(DATASET SECTION Opens)

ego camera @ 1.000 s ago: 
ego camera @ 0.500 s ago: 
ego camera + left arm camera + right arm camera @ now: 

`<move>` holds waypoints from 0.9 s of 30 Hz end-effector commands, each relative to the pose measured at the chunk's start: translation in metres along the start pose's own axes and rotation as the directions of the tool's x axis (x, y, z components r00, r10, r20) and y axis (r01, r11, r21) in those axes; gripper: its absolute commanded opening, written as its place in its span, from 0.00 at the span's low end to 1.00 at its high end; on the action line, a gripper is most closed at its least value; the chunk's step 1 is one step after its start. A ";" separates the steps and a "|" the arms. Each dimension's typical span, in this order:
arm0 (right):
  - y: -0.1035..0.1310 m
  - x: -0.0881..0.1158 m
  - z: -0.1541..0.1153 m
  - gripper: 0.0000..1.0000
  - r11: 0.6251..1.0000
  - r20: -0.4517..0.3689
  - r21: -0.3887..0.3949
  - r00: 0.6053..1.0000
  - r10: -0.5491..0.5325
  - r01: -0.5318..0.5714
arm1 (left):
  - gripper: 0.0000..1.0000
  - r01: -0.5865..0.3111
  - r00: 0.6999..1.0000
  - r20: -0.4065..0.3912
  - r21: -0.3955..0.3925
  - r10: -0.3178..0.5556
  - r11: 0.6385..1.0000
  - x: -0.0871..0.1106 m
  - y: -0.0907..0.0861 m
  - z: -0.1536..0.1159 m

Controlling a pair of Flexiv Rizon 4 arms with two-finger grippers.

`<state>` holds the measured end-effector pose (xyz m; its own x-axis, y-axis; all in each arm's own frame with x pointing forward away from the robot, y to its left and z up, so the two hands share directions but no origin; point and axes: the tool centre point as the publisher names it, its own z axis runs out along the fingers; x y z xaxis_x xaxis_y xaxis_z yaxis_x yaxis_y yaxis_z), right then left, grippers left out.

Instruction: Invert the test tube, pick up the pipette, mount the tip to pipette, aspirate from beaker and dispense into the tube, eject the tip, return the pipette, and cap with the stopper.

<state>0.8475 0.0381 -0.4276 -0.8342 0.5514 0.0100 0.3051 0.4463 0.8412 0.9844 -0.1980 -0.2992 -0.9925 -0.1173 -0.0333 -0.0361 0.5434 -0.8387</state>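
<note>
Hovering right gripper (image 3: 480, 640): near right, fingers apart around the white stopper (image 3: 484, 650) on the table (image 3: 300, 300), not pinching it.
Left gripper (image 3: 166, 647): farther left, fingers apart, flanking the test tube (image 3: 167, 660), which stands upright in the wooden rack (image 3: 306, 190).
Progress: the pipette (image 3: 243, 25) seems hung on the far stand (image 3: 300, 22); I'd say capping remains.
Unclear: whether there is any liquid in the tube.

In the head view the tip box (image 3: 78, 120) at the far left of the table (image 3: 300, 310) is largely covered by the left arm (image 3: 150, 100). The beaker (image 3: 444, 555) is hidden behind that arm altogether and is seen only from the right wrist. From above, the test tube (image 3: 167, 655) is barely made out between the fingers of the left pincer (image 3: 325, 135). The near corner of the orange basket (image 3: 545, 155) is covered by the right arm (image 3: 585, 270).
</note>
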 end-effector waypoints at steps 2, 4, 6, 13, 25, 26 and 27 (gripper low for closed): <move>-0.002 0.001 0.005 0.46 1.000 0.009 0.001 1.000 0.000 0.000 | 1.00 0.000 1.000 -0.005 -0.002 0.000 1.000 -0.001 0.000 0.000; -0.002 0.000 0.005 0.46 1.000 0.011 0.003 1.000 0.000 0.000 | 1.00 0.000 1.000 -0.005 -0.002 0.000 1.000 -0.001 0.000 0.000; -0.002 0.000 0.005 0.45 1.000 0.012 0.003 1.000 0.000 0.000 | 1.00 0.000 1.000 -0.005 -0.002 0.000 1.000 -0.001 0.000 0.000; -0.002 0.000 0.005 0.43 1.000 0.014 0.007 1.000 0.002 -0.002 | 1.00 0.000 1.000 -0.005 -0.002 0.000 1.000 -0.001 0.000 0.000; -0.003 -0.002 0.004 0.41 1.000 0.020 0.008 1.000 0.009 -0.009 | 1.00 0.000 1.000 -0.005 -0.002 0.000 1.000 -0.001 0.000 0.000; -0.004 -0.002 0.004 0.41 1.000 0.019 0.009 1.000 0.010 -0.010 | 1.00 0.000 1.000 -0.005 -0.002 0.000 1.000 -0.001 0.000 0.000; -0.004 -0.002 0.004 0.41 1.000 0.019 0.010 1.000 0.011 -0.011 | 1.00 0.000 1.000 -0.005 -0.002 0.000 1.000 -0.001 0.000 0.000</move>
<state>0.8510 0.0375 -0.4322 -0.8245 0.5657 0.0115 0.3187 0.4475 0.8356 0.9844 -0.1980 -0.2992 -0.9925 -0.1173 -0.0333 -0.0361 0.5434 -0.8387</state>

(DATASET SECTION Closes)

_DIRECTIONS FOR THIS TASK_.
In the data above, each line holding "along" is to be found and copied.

_SOLUTION TO THIS EXERCISE_.
`<move>` holds waypoints from 0.9 s of 30 Hz end-effector commands, each relative to the pose measured at the chunk's start: translation in metres along the start pose's own axes and rotation as the directions of the tool's x axis (x, y, z components r00, r10, r20) and y axis (r01, r11, r21) in those axes; gripper: its absolute commanded opening, written as its place in its span, from 0.00 at the span's low end to 1.00 at its high end; on the action line, a gripper is most closed at its least value; the chunk's step 1 is one step after its start. A ";" separates the steps and a "|" the arms. Each dimension's typical span, in this order:
`<state>` holds the measured end-effector pose (xyz m; its own x-axis, y-axis; all in each arm's own frame with x pointing forward away from the robot, y to its left and z up, so the two hands share directions but no origin; point and axes: the tool centre point as the publisher names it, its own z axis runs out along the fingers; x y z xaxis_x xaxis_y xaxis_z yaxis_x yaxis_y yaxis_z), right then left, grippers left out.

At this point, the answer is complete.